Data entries
##########

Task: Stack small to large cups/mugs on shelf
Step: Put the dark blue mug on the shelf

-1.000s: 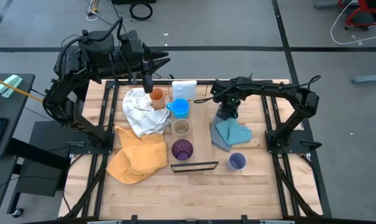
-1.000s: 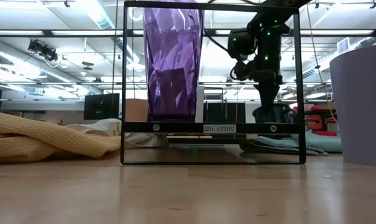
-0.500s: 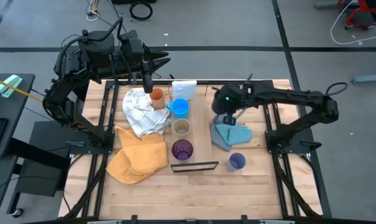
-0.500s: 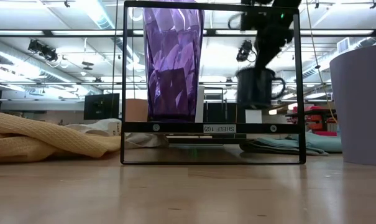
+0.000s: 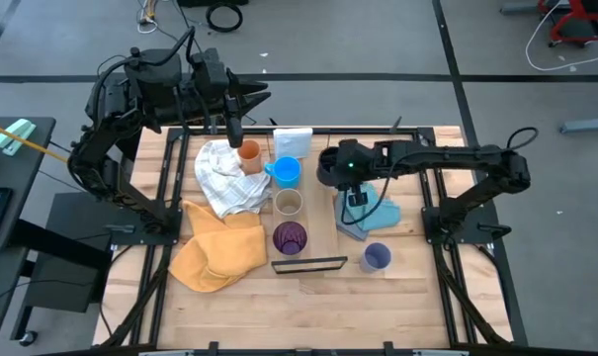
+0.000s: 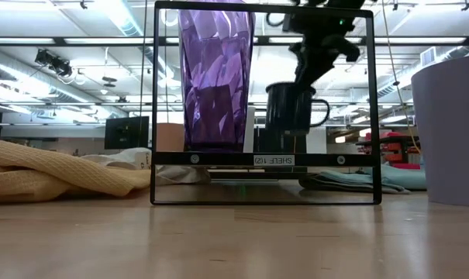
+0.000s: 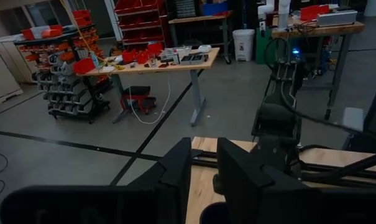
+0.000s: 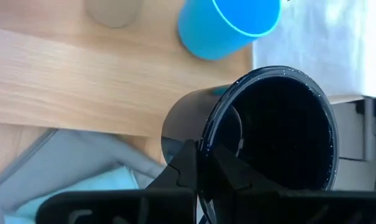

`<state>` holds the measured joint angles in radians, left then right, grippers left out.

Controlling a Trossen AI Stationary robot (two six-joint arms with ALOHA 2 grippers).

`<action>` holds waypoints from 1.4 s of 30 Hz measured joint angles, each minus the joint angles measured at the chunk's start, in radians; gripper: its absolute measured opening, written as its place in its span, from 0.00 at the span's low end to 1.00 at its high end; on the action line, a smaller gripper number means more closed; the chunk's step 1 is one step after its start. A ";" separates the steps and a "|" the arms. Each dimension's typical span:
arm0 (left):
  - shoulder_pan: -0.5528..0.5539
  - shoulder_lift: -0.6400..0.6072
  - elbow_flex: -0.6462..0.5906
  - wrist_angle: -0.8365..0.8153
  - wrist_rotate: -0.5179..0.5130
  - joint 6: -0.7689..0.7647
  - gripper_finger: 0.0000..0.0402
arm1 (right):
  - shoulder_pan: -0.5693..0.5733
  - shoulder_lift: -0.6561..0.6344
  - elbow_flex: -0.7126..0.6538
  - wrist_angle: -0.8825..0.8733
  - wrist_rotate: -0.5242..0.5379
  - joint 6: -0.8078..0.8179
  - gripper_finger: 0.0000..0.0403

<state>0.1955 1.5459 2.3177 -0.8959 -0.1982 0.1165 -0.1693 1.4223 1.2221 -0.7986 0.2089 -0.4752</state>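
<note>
On the shelf plank [image 5: 316, 213] stand the purple tumbler [image 5: 290, 237], the tan cup [image 5: 289, 203] and the light blue mug [image 5: 286, 170]. The orange cup [image 5: 249, 154] stands by the white cloth, and the lavender cup [image 5: 377, 257] on the table at the near right. My right gripper [image 5: 340, 170] is shut on the navy mug [image 6: 290, 108], which hangs between the shelf and the blue cloth. My left gripper [image 5: 235, 129] waits high over the far left, its fingers a little apart and with nothing between them. My right gripper pinches the navy mug's rim [image 8: 205, 144], one finger inside the mug and one outside. The fingers come slanting down from above and from the table's right. The mug hangs upright below them, mouth up, lifted clear, its handle [image 6: 320, 113] to one side.
A white cloth [image 5: 224, 176] and a yellow cloth [image 5: 214, 247] lie left of the shelf, and a blue cloth [image 5: 370, 214] right of it. A white box [image 5: 293, 140] stands at the shelf's far end. The black frame [image 5: 310, 263] stands at its near end.
My right gripper has lifted the navy mug off the blue cloth and carried it toward the table's left, toward the shelf, while its wrist rolled. The mug now hangs clear and upright. The gripper has stayed shut on it.
</note>
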 joint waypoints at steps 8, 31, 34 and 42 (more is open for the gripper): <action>0.000 0.000 0.000 0.000 0.000 0.000 0.23 | -0.004 0.097 0.000 0.032 -0.038 -0.082 0.05; 0.000 0.000 0.000 0.000 0.000 0.000 0.22 | -0.060 0.122 0.000 0.151 -0.082 -0.126 0.05; 0.000 0.000 0.000 0.000 0.000 0.000 0.22 | -0.060 0.122 0.000 0.157 -0.093 -0.121 0.05; 0.000 0.000 0.000 0.000 0.000 0.000 0.21 | -0.066 0.157 -0.001 0.164 -0.125 -0.103 0.05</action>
<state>0.1955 1.5459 2.3177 -0.8959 -0.1984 0.1162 -0.2352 1.5792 1.2213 -0.6344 0.0836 -0.5780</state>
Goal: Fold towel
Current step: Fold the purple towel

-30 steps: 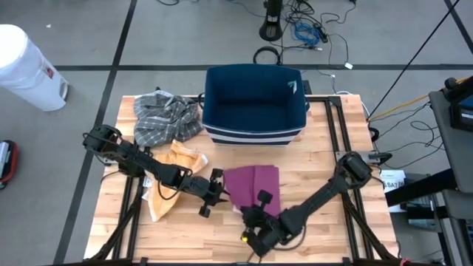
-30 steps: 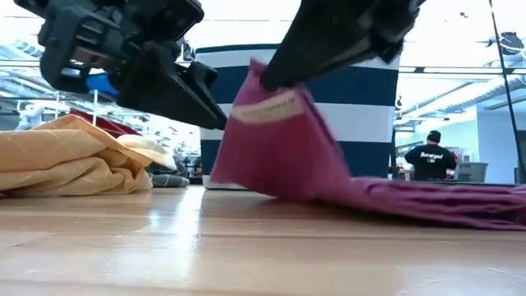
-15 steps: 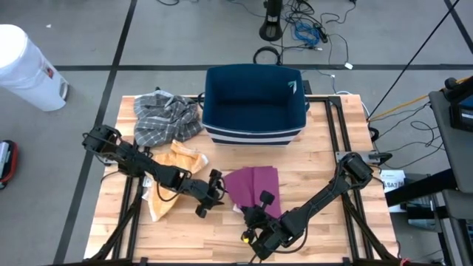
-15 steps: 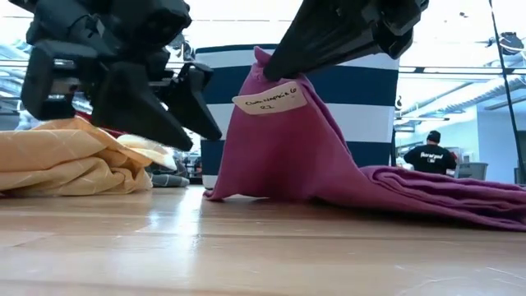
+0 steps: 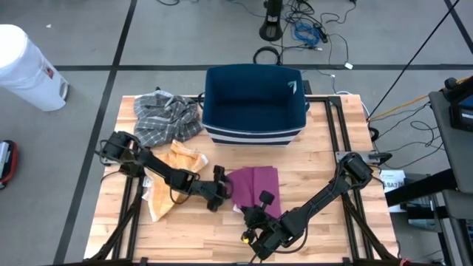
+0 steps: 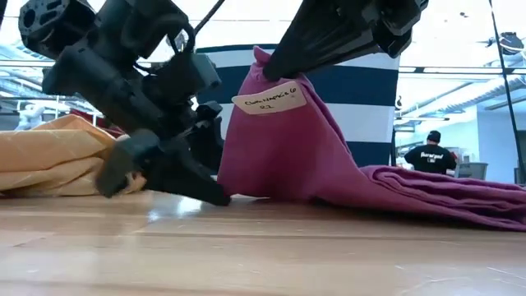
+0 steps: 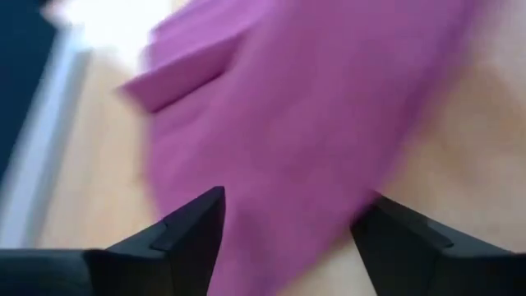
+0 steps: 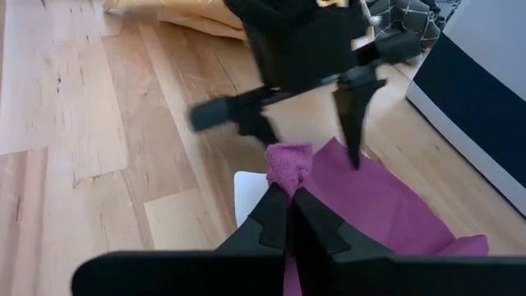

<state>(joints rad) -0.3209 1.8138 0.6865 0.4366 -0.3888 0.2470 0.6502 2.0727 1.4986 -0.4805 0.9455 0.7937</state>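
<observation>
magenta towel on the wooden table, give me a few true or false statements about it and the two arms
1. The right gripper pinches a corner of the magenta cloth towel and holds it up off the table. True.
2. The left gripper is clamped shut on the towel. False: its fingers stand apart, with the towel's edge in front of them.
3. The magenta towel lies inside the navy fabric bin. False: it lies on the wooden table, in front of the bin.
4. A white label sits near the lifted corner. True.
5. The crumpled yellow cloth lies on the left arm's side of the towel. True.
</observation>
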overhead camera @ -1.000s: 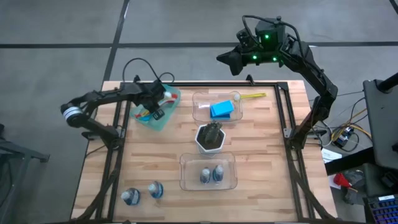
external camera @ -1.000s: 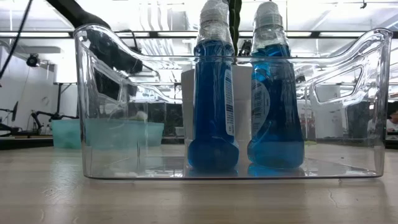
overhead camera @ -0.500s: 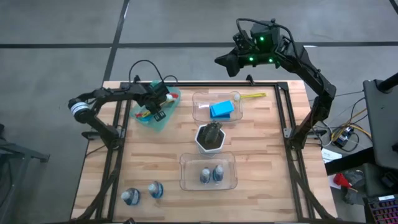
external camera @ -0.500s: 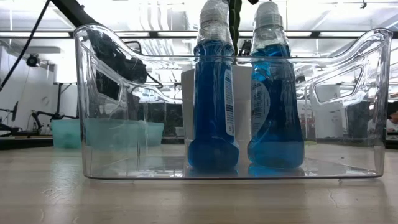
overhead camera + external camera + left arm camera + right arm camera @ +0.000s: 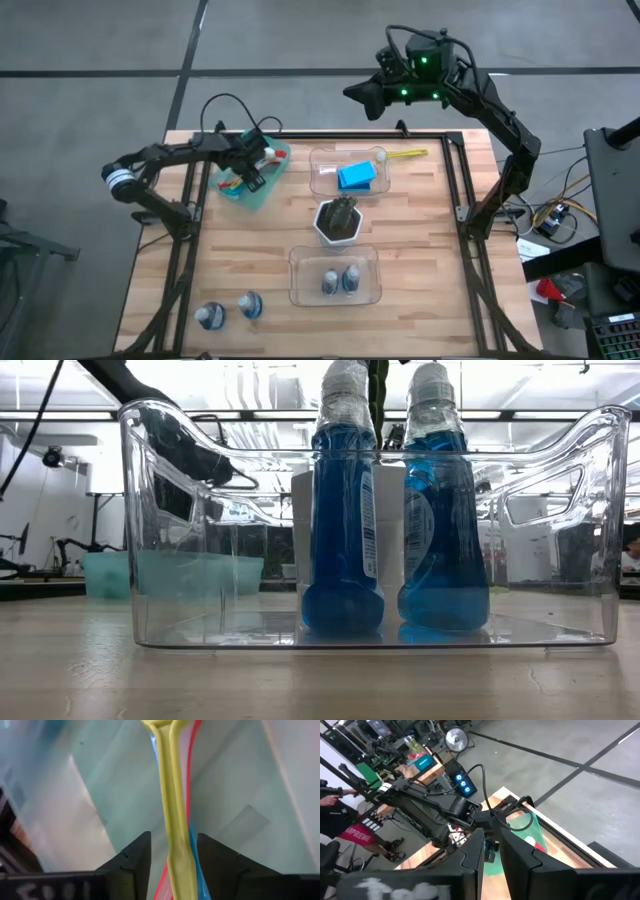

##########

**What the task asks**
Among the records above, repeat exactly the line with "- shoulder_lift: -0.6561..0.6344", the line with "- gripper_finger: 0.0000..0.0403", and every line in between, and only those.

**Task result**
  - shoulder_lift: -0.6561..0.6344
  - elbow_flex: -0.7126..0.6538
  - wrist_angle: -0.8825..0.8733
  - wrist_rotate: -0.5242..0.5379
  - joint 6: -0.8078..0.8179
  - gripper_finger: 0.0000..0.0403

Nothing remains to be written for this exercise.